As the project draws to an end, Stampoulidis presented results at Photonics West, which as he highlights, are critical to reducing the cost, complexity and size of lasercom terminals for high-speed satellite constellation interconnectivity. Researchers have been working with BiCMOS and InP foundries to squeeze transceiver and amplifier elements into ICs of only a few square millimeters while co-packaging modulator PICs with laser diodes and developing radiation-resistant fiber pre-amplifiers.

The next steps are to ensure all fabrication processes are repeatable and reliable as device testing takes place at Thales Alenia Space.

"This is all about progressing the sustained entry of photonics integration in satellites, which is so important," says Stampoulidis. "Today we have only two mission-critical mini constellations in the sky that use lasercom — the European and Japanese data relay systems — but tomorrow is going to be very different... in the last decade around 500 telecom satellites were launched in total but almost overnight, SpaceX launched 60 in one day, and projections indicate that the industry will launch 30,000 satellites from 2020 to 2030."

"If we're talking about tens of thousands of satellites then cost is an issue — we need to make systems much more compact, densely integrated and cost-effective, and photonics integration is going to play a role," he adds.

NASA testing FSO in space

Clearly industry progress is rapid. For example, NASA's Laser Communication Relay Demonstration, aboard the US Department of Defense's Space Test Program Satellite-6, will test laser communications from geosynchronous orbit to Earth. And in addition to the proposed nanosatellite to Earth link from the French Keraunos project, Stampoulidis points to similar endeavors, including a Photonics West presentation from Kathleen Riesing at MIT Lincoln Lab on the Terabyte Infrared Delivery program. Here, MIT researchers are working with NASA, Ames Research Center and the Goddard Space Flight Center, to deliver record-fast, 200 Gbps data rates from a low-Earth orbit small satellite to a ground station.

"They're actually installing a photonic integrated circuit transceiver onto a CubeSat and will fly this to show it can survive in space," says Stampoulidis. "These systems are getting so small they can now fit into a CubeSat."

The Laser Communications Relay Demonstration payload is attached to the LCRD Support Assembly Flight

The Laser Communications Relay Demonstration payload is attached to the LCRD Support Assembly Flight shown here; two optical modules that generate the infrared lasers to transmit data to and from Earth are sited on the left. Credit: NASA's Goddard Space Flight Center.

Critically, demonstrations such as this, as well as low Earth-orbit satellite launches from the likes of SpaceX, OneWeb, and Amazon, are stimulating more and more private investment at a time when homogenized terrestrial telecoms standards are also fuelling space-based development. And this spells good news for the likes of LEO Photonics Space, Cailabs, and other start-ups.

"Space is becoming more accessible and embracing innovation," asserts Stampoulidis. "And a lack of big players here means we don't have to make systems in a specific way, and industry is open to disruptive solutions."

Still, the LEO Space Photonics CEO also provides a few words of caution: "If the technology reaches the mega-constellations, then this market will be huge, but we cannot assume that all future satellites will carry laser communications," he says. "We now need to watch what happens with, for example, Telesat's satellites and the Starlink constellation, and look for viability from both a technology and business point."

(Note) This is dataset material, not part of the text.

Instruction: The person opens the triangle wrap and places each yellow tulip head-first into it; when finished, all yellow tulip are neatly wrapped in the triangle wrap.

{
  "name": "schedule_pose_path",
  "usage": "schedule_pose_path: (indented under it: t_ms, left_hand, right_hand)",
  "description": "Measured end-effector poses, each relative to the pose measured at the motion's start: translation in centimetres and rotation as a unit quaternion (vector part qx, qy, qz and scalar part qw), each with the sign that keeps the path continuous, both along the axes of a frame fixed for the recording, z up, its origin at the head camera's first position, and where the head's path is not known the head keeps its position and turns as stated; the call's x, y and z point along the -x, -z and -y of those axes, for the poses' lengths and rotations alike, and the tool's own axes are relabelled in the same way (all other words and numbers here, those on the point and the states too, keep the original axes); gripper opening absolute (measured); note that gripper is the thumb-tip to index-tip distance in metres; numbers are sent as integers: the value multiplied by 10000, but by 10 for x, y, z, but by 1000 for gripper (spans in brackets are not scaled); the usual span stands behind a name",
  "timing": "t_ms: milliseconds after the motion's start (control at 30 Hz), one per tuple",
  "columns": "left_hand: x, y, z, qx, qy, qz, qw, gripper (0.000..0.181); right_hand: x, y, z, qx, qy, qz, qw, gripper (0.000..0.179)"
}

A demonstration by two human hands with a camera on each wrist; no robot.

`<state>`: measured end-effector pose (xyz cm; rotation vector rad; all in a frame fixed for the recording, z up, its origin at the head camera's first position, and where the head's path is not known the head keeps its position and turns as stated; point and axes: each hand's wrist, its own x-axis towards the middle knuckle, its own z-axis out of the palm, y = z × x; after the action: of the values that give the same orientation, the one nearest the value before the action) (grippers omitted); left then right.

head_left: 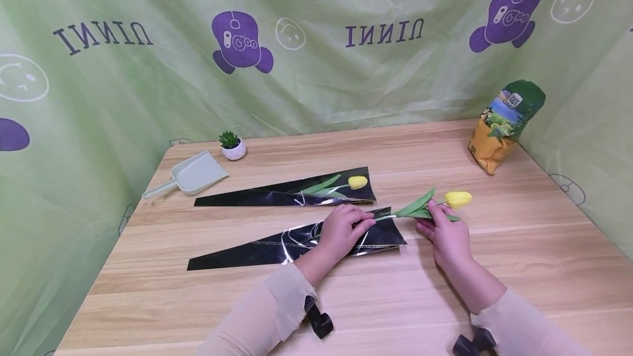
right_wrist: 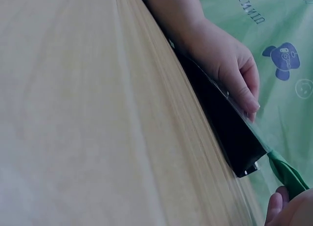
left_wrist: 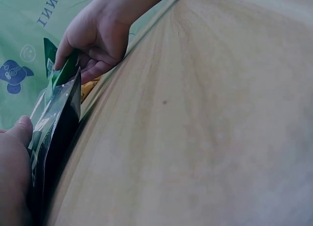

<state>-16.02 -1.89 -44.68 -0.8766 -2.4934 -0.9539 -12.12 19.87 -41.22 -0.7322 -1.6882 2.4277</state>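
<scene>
My right hand [head_left: 451,238] holds an artificial yellow tulip [head_left: 458,199] by its green leaves, just below the bloom. The tulip's stem runs left into the wide mouth of a black flower sleeve [head_left: 222,257] with a clear front. At that mouth my left hand [head_left: 341,229] pinches the sleeve's upper edge between thumb and fingers. The left wrist view shows the sleeve [left_wrist: 63,121] tilted up, with the right hand [left_wrist: 100,37] beyond it on the leaves. In the right wrist view, the left hand [right_wrist: 227,64] grips the sleeve [right_wrist: 230,128]; the bloom is out of sight.
Behind lies a second black sleeve [head_left: 237,196] with a yellow tulip [head_left: 357,182] inside. A pale dustpan [head_left: 198,173] and a small potted succulent [head_left: 233,148] are at the back left. A green and orange bag [head_left: 504,125] stands at the back right of the wooden table [head_left: 148,301].
</scene>
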Motion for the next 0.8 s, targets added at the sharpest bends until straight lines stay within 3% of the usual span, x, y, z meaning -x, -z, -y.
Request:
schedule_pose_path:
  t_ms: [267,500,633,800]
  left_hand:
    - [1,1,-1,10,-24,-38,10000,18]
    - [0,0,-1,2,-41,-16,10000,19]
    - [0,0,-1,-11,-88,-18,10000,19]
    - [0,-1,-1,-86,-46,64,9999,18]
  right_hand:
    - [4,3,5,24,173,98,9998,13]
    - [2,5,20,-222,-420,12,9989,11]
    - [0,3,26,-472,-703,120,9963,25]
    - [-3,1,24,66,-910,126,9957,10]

In the meantime, ViaSat's Hemmati also urges more universities to educate laser communication engineers. "This really is an exciting time [for free space optics] but there are not enough experts trained in laser communication," he says. "I've taught some classes, but such an education is not generally available, so my recommendation would be for universities to start teaching free space laser communication now."